“True alignment changes the way team members view their actions; they embrace team decisions and organization actions as if they were their own.”
This quote was taken from a SlideShare for an audience of business leaders. A successful leader in a company is able to align disparate silos within the organization to create one, unified team. Yet this remains one of the biggest challenges for most companies. Even under one roof, it is us versus them; the IT guys versus the business guys. And this is a company killer.
So what is business-IT alignment? And what benefits does achieving it have for your business?
Business-IT alignment is achieved when the two separate “silos” come together as one, and share and move toward the same strategic goals, as one. Assuming that the optimal outcome for any business is to make a profit and improve ROI, then both the business side and the IT side should share this overarching goal, and work towards it.
What many business leaders and executives seem to forget about is the important and direct role that IT plays in increasing ROI. But without IT, we don’t have the necessary tools and technology to achieve this goal. IT enables business and simultaneously, business drives IT.
Not only does an IT business alignment result in added business value, but it also makes many challenges and problems that are commonly associated with IT completely disappear, as if by magic. It also allows for IT to stay modern, and keep your business up-to-date. So if you are a CIO, or any other executive, what 3 steps can be followed to promote a business-IT alignment?
Start By Addressing Your Business Processes:
With experience working in a business process consulting and engineering firm, I have found that an invisible problem is the most common: businesses frequently attempt to implement a solution or software, in efforts to automate a process that was broken to begin with. The company then turns to IT, expecting them to tune and customize it to the company, to fix that automated process. There are two problems here: 1) The process is broken to begin with, so automating it only makes matters worse, and 2) IT cannot properly customize software if they are not 100% sure of what the goals of the business are, and the particular hopes for the solution itself.
This is why it is imperative that you asses your business processes first. Identify if your processes are optimal for your company. Conducting a gap analysis will also help you uncover some other problems you may be having, not just within your processes, but among your tools and your people too. Upon conducting the gap analysis, IT can help business leaders better understand some of these problems.

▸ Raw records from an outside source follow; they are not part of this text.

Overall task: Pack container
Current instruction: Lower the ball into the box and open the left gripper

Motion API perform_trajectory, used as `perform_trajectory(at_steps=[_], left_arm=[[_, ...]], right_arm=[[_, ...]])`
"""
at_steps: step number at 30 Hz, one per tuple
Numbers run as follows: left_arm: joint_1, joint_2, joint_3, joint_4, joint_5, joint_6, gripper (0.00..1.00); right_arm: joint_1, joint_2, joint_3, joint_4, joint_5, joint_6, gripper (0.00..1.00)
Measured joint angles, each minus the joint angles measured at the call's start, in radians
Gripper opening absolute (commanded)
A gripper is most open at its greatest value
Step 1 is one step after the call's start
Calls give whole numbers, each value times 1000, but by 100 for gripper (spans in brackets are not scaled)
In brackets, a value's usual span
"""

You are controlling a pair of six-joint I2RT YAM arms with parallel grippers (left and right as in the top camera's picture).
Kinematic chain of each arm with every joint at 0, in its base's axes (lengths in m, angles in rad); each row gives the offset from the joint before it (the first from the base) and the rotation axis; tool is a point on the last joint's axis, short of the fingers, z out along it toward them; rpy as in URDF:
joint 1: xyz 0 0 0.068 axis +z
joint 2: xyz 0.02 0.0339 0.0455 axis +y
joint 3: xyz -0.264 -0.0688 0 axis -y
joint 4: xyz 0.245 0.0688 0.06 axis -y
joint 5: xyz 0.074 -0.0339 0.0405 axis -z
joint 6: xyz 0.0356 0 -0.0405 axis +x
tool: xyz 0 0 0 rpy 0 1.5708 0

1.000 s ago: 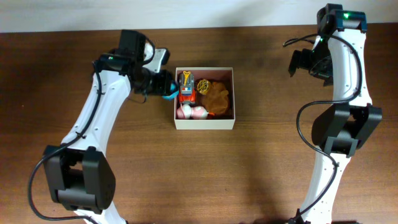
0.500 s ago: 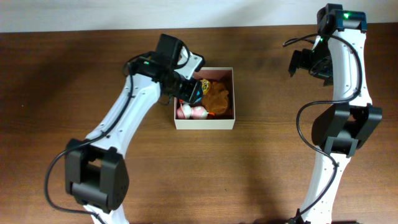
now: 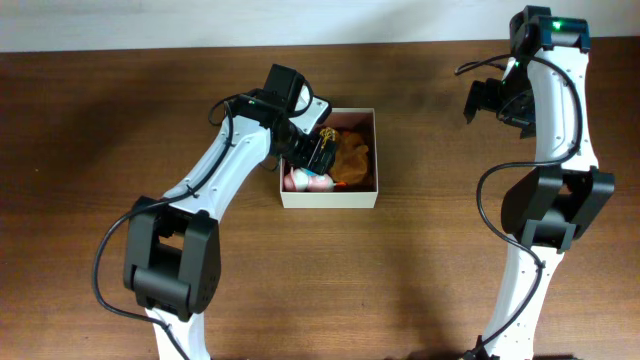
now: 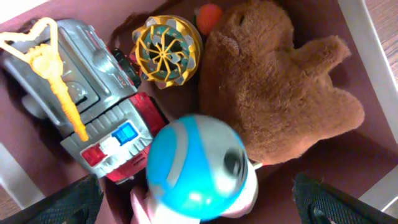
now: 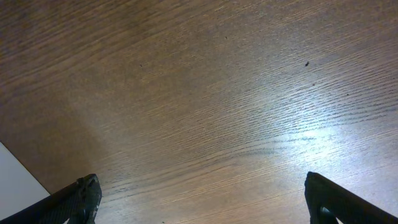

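The container, a square cream-walled box with a pinkish-brown inside, holds a brown plush, a yellow wheel, a silver and red toy vehicle and a pink toy. My left gripper hangs over the box's left half, open. A blue and white ball sits loose between its fingers, touching neither, on top of the pink toy. My right gripper is open above bare table at the far right, with nothing in it.
The brown wooden table surrounds the box on all sides. A white strip runs along its far edge. The right arm's base stands to the right of the box.
My left gripper has swung right, from beside the box's left wall to above its inside. It has opened and released the blue ball. The right arm has not moved.
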Motion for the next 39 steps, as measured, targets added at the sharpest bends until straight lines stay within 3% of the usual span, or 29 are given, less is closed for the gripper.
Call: perform_trajectory(at_steps=[8, 9, 13, 16, 18, 39], left_arm=[[0, 0, 0, 2, 16, -6, 100], [0, 0, 0, 1, 23, -7, 96], [0, 0, 11, 0, 40, -26, 45], [0, 0, 15, 0, 46, -31, 25], [0, 0, 15, 0, 47, -32, 20], [-16, 51, 29, 16, 31, -48, 19]], right_arm=[[0, 0, 0, 0, 0, 0, 99], [0, 0, 0, 0, 0, 0, 99], [0, 0, 0, 0, 0, 0, 99], [0, 0, 0, 0, 0, 0, 99], [0, 0, 0, 0, 0, 0, 99], [0, 0, 0, 0, 0, 0, 99]])
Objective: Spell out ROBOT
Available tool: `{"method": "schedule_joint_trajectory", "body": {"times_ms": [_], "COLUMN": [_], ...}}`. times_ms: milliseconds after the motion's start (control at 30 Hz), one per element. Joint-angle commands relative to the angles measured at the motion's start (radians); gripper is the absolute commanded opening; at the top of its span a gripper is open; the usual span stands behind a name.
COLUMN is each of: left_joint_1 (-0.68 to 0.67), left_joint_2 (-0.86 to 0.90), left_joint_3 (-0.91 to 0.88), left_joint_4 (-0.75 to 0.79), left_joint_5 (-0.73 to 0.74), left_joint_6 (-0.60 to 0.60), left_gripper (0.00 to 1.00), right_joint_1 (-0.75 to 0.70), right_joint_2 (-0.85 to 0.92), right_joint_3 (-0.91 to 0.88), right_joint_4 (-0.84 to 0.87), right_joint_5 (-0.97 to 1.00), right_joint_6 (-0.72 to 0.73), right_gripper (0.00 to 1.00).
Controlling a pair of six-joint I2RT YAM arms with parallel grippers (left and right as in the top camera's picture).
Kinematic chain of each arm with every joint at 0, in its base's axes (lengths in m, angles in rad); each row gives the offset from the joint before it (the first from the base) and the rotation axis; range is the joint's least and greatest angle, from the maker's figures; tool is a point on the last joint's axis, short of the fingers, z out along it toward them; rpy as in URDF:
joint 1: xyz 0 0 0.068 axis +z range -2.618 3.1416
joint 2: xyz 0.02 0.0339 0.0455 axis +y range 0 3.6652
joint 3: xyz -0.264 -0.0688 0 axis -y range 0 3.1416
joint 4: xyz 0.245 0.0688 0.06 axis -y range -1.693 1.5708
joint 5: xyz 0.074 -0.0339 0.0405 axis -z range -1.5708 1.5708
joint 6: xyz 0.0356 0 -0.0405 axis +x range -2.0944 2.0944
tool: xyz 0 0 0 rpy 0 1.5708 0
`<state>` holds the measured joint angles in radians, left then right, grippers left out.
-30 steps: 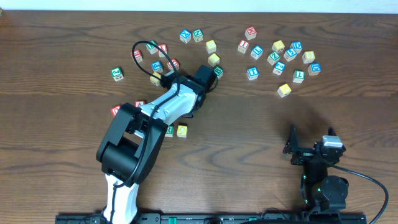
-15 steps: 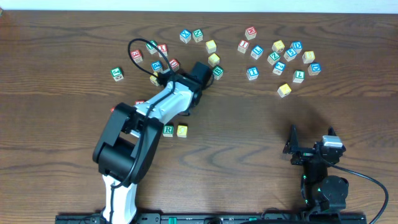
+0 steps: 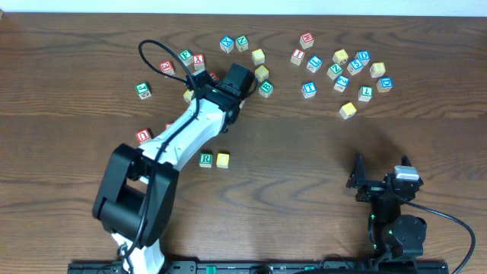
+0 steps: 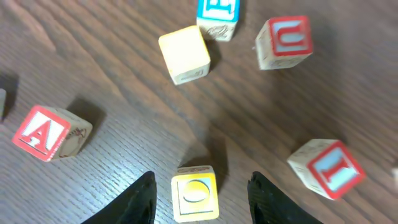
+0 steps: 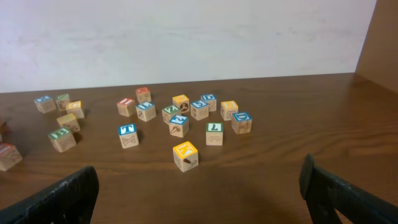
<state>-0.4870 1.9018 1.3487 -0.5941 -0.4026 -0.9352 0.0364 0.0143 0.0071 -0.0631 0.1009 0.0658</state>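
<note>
Left gripper (image 4: 200, 186), half open, empty, straddles yellow O cube (image 4: 194, 196). Lower centred, clear of red I cube (image 4: 326, 168) at 3 o'clock. Right gripper (image 5: 199, 193) gapes empty.

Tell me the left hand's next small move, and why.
Probably lower a little and close on the yellow O block. It sits centred in the open left hand, not yet touched. The R block and a yellow block already sit side by side, so more letters are needed.
</note>
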Motion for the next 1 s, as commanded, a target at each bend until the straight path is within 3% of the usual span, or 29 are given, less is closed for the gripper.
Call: {"method": "schedule_joint_trajectory", "body": {"times_ms": [0, 67, 167, 267, 433, 600, 967], "left_joint_1": [0.003, 0.003, 0.003, 0.003, 0.005, 0.037, 0.192], "left_joint_2": [-0.072, -0.105, -0.162, -0.220, -0.282, -0.292, -0.289], "left_joint_3": [0.028, 0.028, 0.028, 0.028, 0.028, 0.028, 0.028], "left_joint_4": [0.001, 0.001, 0.007, 0.008, -0.044, -0.124, -0.204], "left_joint_5": [-0.028, -0.029, -0.029, -0.013, 0.161, 0.198, 0.571], "left_joint_6": [0.092, 0.163, 0.341, 0.599, 1.046, 1.153, 1.314], "left_gripper": [0.47, 0.55, 0.56, 0.57, 0.57, 0.57, 0.57], "right_joint_1": [-0.010, -0.010, -0.010, -0.010, -0.010, -0.010, -0.010], "right_joint_2": [-0.008, -0.008, -0.008, -0.008, -0.008, -0.008, -0.008], "right_joint_3": [-0.002, -0.002, -0.002, -0.002, -0.002, -0.002, -0.002], "right_joint_4": [-0.004, -0.003, -0.003, -0.003, -0.003, -0.004, -0.004], "right_joint_5": [-0.003, -0.003, -0.003, -0.003, -0.003, -0.003, -0.003], "right_joint_6": [-0.011, -0.011, -0.011, -0.011, -0.011, -0.011, -0.011], "right_gripper": [0.99, 0.99, 0.99, 0.99, 0.99, 0.99, 0.99]}}
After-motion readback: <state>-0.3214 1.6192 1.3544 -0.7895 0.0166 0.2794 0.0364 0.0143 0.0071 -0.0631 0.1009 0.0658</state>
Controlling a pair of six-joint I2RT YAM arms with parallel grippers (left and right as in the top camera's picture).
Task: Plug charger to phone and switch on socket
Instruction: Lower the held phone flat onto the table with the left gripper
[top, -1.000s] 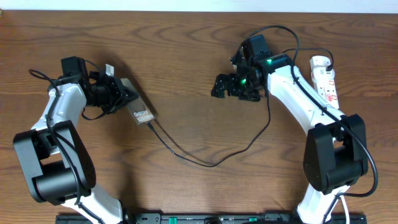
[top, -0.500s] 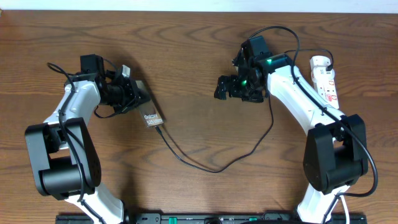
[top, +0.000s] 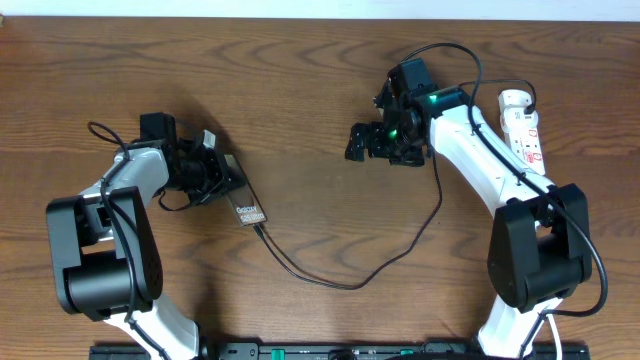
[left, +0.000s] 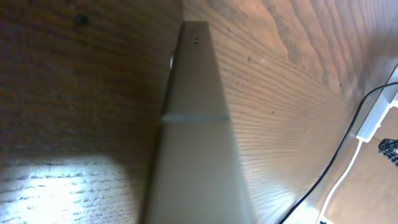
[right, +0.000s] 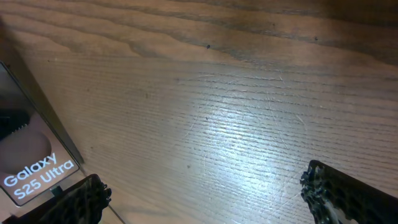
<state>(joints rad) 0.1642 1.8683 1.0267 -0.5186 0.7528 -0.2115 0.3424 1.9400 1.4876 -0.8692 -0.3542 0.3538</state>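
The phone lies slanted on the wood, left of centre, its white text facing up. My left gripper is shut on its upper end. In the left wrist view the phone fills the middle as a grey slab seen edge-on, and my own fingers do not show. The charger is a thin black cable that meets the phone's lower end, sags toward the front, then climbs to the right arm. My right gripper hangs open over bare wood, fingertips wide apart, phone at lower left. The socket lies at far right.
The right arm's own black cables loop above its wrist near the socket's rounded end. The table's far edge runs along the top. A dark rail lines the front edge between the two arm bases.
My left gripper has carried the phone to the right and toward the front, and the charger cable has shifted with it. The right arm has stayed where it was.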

Communicate to Create a Plan:
Gap analysis of business processes will help with devising a realistic strategy that will migrate the business toward their goals. However, it is imperative that the findings and insights are shared in order to coordinate a plan to achieving a business goal. This planning stage will help close the gap between what business managers need and what IT delivers.
But keep in mind that just because business executives created a plan doesn’t mean that it is a good plan. Both IT and business should be involved in the creation in order to create an optimal plan. The first step to doing this is to talk to each other.

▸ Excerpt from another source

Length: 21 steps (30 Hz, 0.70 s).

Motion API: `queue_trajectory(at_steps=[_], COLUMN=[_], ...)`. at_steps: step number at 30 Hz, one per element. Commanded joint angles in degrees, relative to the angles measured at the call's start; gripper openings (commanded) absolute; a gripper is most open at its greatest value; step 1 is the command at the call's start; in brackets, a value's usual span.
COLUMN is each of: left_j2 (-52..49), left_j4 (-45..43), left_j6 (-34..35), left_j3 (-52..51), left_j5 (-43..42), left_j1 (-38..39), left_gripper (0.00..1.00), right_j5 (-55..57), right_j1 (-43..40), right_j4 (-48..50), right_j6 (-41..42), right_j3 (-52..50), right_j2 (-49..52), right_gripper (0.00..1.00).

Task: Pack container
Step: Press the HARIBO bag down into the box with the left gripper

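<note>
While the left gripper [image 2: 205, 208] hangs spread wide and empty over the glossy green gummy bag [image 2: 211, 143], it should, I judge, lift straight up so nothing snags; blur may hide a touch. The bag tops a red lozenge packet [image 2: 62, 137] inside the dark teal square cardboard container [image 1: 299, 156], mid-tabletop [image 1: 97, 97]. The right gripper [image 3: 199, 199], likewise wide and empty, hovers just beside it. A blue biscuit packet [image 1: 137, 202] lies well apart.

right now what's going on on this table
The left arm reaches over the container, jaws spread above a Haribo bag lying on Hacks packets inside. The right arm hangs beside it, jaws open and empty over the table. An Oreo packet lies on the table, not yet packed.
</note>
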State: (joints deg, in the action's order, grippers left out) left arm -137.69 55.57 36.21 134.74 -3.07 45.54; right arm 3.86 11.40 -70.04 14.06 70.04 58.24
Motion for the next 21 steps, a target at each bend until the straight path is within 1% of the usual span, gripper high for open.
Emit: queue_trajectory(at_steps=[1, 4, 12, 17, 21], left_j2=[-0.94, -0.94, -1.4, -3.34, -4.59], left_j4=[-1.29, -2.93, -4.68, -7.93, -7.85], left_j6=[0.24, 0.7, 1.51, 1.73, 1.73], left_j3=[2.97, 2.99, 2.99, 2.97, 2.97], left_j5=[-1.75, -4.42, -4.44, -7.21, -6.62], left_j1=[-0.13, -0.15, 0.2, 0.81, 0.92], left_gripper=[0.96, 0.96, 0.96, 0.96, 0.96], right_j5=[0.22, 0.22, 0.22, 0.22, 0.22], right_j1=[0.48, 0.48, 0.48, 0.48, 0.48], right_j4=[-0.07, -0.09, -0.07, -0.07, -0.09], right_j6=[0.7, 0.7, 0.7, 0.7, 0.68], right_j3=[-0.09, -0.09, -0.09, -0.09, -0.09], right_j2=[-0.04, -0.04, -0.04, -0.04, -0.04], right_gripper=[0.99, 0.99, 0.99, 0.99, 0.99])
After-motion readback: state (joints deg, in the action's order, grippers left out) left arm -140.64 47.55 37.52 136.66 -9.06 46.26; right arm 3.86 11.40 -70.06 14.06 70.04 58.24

Communication between IT and business can be difficult. There is tech lingo, and there is business lingo; and the two do not mix well. When I think of an apple, I think of a green fruit with a stem and leaf, but you may think of a red fruit with no stem. It is the same concept here.
One way of avoiding barriers to communication is to provide additional resources for both IT and business executives. This can be visuals in a presentation, or even links to articles or case studies that describe a similar goal or outcome.
There should also be an ongoing dialogue to clarify business needs, in business terms for all members of IT. IT executives and their colleagues need to understand exactly what it is that the business expects from their tools, and business executives need to understand exactly what it is that IT can feasibly provide them with.
Implementation and Training:
During this phase, it is again critical to communicate. IT understands exactly how the tools work, but other employees may not understand. So whenever a new solution is implemented, it is imperative to conduct proper training on how to use the tool, and why it is useful.
I think of software or tools like sewing kits. The sewing kit is a great tool that can be used to fix a problem- to repair a torn seam. But if you give that sewing kit to someone who has never used it before, it probably will not get fixed- or at least not well. But if your mom taught you exactly how to tie the needle to the thread, and pull the needle through, and use the thimble to protect yourself, then you can fix the problem, seamlessly.
The same concept can be applied to software solutions. You need to ensure that every user (not just the executives, or just the front line employees) are able to effectively use the tool. This will ultimately optimize the results.